What is the number of lines in the data holding the word "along"? Give that number by itself.

————

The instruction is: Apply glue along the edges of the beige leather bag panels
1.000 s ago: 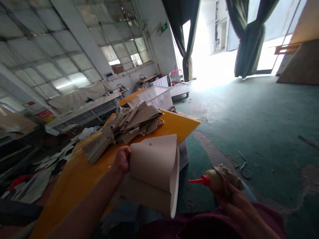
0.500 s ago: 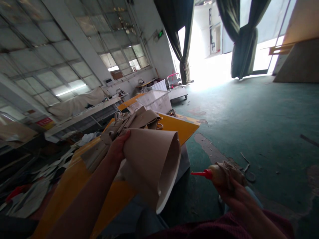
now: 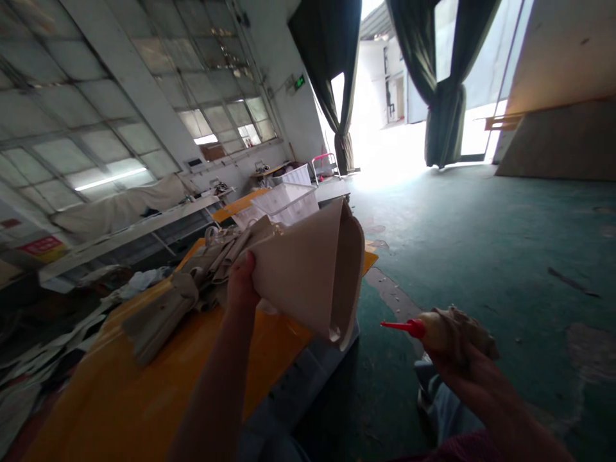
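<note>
My left hand (image 3: 244, 282) is closed on the near end of a beige bag body (image 3: 301, 266), a stiff folded panel whose open mouth faces right. It is held up over the yellow board (image 3: 158, 378). My right hand (image 3: 464, 366) is wrapped round a glue bottle (image 3: 436, 330) with a red pointed nozzle, which points left toward the bag body but stays apart from it. A crumpled cloth (image 3: 464, 324) is wound about the bottle. Behind my left hand, a pile of beige bag pieces (image 3: 168, 311) with straps lies on the board.
White plastic crates (image 3: 289, 199) stand behind the board. A cart with a red handle (image 3: 325, 163) is farther back. A long white bench (image 3: 139, 234) runs under the windows at left. Dark tied curtains (image 3: 445, 122) frame a bright doorway. Scraps lie at far left.
My left hand has raised the bag body and shifted it right, its mouth turned higher. My right hand with the glue bottle sits slightly farther right. The camera view has turned a little.
</note>
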`<state>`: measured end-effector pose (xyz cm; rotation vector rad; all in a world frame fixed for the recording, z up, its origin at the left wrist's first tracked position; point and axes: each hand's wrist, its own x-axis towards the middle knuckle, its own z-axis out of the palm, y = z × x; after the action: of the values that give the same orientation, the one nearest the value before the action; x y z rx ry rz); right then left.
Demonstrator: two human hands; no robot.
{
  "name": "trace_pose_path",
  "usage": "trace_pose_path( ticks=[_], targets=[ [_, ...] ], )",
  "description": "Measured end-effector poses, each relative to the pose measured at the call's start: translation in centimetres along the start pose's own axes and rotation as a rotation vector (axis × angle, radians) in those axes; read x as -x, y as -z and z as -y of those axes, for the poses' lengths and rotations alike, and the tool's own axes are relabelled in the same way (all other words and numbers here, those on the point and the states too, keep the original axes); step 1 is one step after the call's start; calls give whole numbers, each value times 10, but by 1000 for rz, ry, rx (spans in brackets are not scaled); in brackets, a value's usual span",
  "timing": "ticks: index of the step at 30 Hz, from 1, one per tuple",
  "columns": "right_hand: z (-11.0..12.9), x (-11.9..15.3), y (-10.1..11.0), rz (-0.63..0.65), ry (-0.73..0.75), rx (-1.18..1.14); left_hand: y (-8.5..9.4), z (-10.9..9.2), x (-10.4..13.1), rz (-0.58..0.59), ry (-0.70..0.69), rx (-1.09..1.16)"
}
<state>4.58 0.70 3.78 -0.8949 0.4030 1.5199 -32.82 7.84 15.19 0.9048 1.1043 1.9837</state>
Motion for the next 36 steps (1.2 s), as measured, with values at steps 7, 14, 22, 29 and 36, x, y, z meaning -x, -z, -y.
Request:
trace_pose_path(
  ticks=[7, 14, 22, 29, 36],
  targets=[
    [-20, -13, -8, -6, 34, 48, 50, 71, 49, -187, 141, -63],
    [-38, -12, 16, -35, 115, 151, 94, 66, 73, -210, 165, -145],
    [-52, -44, 78, 45, 202, 264, 122, 70, 93, -215, 201, -210],
    [-61, -19, 70, 59, 312, 343, 115, 65, 106, -184, 233, -178],
    [-73, -19, 100, 82, 286, 329, 120, 65, 117, -173, 269, -207]
  ],
)
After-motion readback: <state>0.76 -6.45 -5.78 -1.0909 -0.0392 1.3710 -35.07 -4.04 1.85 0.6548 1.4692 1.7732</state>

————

→ Task response
2